Alvin isn't there to help gather food anymore, after all.

* * *

They leave the fishing village when his daughter is three months old. He fears they were nearing the end of their welcome and he didn't want to press his luck. His luck is never good.

It is as they're traveling that he starts figuring out why he feels that tug. It has something to do with wind and earth and he wishes he could remember what Milla used to say. She had always liked to talk about everyone's elemental affinity and he knows that whatever is bothering him has something to do with that.

He supposes he's glad that his daughter doesn't have to deal with this as well. It's tiring, trying to ignore it all the time.

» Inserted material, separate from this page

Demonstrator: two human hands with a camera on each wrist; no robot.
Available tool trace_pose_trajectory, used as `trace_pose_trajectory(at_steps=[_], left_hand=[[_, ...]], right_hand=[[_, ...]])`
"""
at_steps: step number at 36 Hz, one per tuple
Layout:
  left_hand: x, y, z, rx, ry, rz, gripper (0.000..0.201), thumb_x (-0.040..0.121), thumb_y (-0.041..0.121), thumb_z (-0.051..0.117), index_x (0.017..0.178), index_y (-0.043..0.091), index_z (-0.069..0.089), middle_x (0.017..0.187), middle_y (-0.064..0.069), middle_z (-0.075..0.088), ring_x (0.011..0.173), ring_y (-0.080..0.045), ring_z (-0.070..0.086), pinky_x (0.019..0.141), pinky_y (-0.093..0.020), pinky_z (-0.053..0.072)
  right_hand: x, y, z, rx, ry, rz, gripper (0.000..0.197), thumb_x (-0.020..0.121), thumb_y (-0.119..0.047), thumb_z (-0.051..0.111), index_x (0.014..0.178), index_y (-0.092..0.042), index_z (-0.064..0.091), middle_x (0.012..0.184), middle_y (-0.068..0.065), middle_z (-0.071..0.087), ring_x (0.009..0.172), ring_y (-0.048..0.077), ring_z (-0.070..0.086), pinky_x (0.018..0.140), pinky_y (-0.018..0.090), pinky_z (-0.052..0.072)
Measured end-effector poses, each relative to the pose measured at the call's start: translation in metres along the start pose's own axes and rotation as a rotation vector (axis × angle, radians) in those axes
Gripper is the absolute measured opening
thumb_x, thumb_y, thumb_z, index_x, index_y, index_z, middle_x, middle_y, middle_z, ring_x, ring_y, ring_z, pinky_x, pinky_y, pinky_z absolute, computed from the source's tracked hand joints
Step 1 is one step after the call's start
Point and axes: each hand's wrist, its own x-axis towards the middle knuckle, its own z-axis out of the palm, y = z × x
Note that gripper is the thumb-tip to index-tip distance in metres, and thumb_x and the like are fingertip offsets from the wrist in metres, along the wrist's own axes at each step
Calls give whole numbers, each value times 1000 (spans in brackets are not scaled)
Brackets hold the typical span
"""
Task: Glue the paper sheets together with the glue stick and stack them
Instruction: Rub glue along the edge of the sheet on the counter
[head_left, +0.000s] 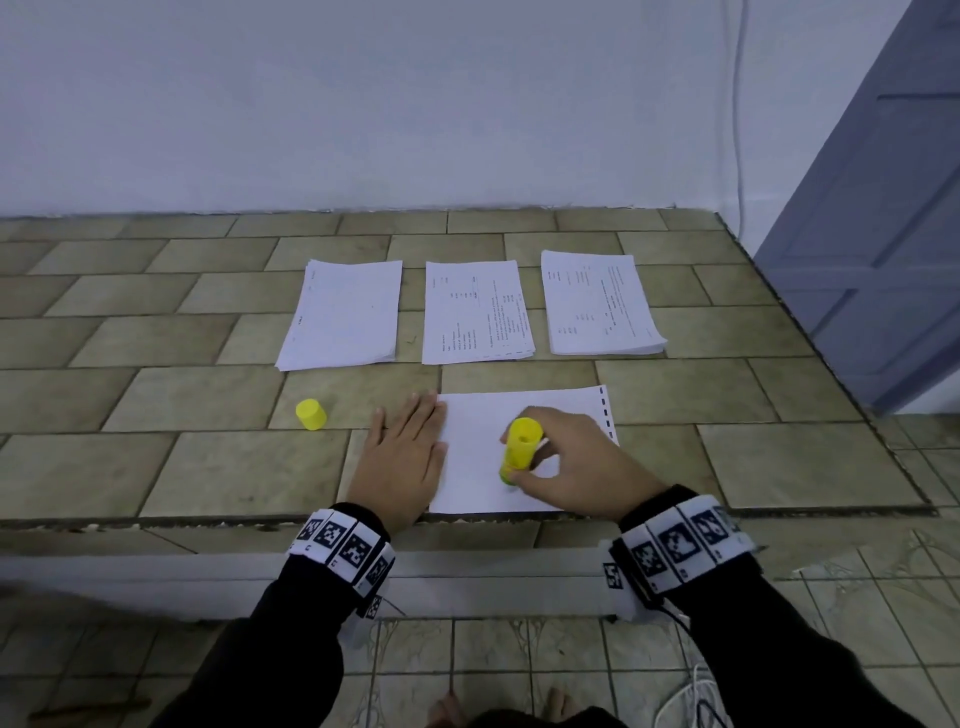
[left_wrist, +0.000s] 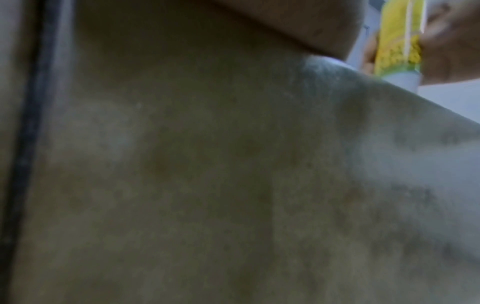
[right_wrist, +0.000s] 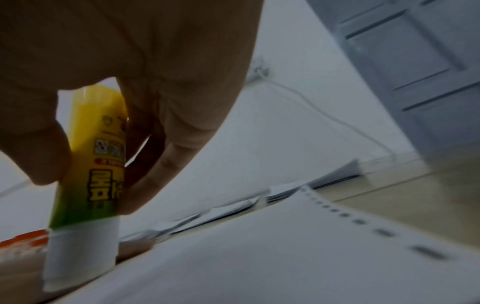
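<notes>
- Right hand (head_left: 576, 462) gripped the cylindrical yellow glue stick (head_left: 521, 448) upright, tip down on the smooth white paper sheet (head_left: 478, 467).
- Left hand (head_left: 402, 457) lay flat, fingers straight, on the sheet's left edge over the matte tiled tabletop (head_left: 208, 467).

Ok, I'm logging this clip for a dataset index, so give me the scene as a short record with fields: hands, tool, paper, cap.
left hand: flat, pressing the left edge of the sheet
right hand: grips the glue stick
glue stick: uncapped, upright, glue end down on the sheet
sheet: single, at the ledge's front edge, punched strip on the right
paper stacks: three in a row behind it
yellow cap: on the tiled ledge, left of the left hand
</notes>
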Motion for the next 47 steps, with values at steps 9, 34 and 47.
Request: trace_pose_trajectory(at_steps=[9, 34, 47], left_hand=[[-1, -1, -1, -32, 9, 32, 77, 92, 49, 0, 155, 13, 24, 163, -2, 18, 152, -18, 10, 120, -47, -3], [-2, 2, -3, -33, -12, 8, 76, 92, 51, -3, 156, 17, 18, 164, 4, 8, 152, -12, 2, 122, -45, -7], [-3, 4, -8, 52, -70, 4, 116, 70, 93, -3, 158, 17, 10, 165, 3, -3, 151, -12, -7, 122, -48, -6]], right_hand=[[35, -14, 34, -88, -180, -79, 17, 83, -18, 70, 95, -11, 61, 94, 2, 61, 84, 18, 59, 77, 39, 54], [72, 7, -5, 10, -49, 169, 9, 79, -4, 69, 79, -3, 61, 87, 7, 68, 83, 18, 66, 79, 38, 56], [8, 11, -11, 76, -128, 65, 13, 78, -9, 75, 87, -13, 67, 94, -7, 67, 83, 12, 64, 74, 25, 56]])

Sometimes, as they travel in the bouncing caravan carriage, he sings old lullabies from his mother. He compares the language of Rieze Maxia and Elympios to the language of this land and he thinks: It's so stiff.

And it is.

His lullabies attract the attention of the children of the caravan. He gladly sings for them too so long as they don't wake his daughter.

They never do.

* * *

It's in a new village after three months of traveling that he figures out what the tugging is for sure.

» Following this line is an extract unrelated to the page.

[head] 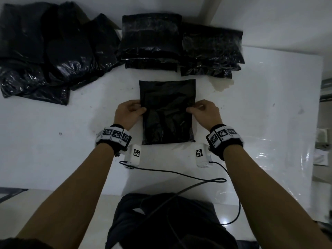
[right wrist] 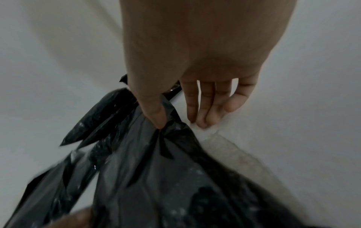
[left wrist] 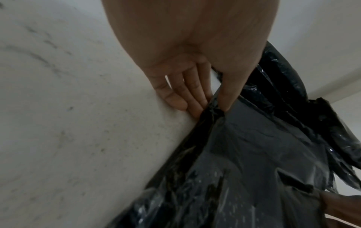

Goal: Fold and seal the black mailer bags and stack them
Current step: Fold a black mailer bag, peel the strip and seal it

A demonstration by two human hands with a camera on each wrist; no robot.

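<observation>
The thin, glossy black plastic mailer bag (head: pixel 167 112) you are working on lies flat on the white worktop (head: pixel 53 141), straight in front of you, with its far end pointing toward two neat stacks of folded black mailers (head: pixel 179 45) and a loose heap of crumpled black bags (head: pixel 45 51) off to your left. Judge this film as very light, limp and slick: it wrinkles at once, holds no shape of its own, and will likely slide on the smooth surface, so take it at the side edges where you can pinch through both layers. Your left hand (head: pixel 128 112) already does that, thumb on top and fingers (left wrist: pixel 187 98) lying fairly straight beside and partly under the left edge, a narrow grip closed on the film. Your right hand (head: pixel 204 112) mirrors it on the right edge; its thumb presses a puckered gather of plastic, while the other fingers (right wrist: pixel 210 111) touch the worktop just beside the bag. Both pinches sit about midway along the bag's length.
</observation>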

It is the land. The energy of it vibrates and moves and it seems curious about him specifically. He has a feeling that it is because of his spirit channeling. He has used it only once, to soothe his daughter after she hit her hand a little too hard on a carriage floor.

But that must be it.

The people of this land cannot normally use artes like he can. They need a 'malak' or a, according to the whispers in the many inns he has been through, 'seraph'. The words mean the same thing he learns but they are used by different people.

This Abbey that people speak of constantly use the term Malak. Others, who seem distrustful of this Abbey, whisper 'Seraph' to each other when they mention the beings.

He wonders what the beings want to be called.

Either way, the fact that he is fundamentally different to these people may be the only reason why the world's energies seem so interested, interested enough to try and reach to him through the earth and wind.

* * *

The next months are spent with him learning how to gather nuts and berries from a near by forest. It is the best way for him to help out in this village as there are no rivers near by to fish from and no fish nets to untangle.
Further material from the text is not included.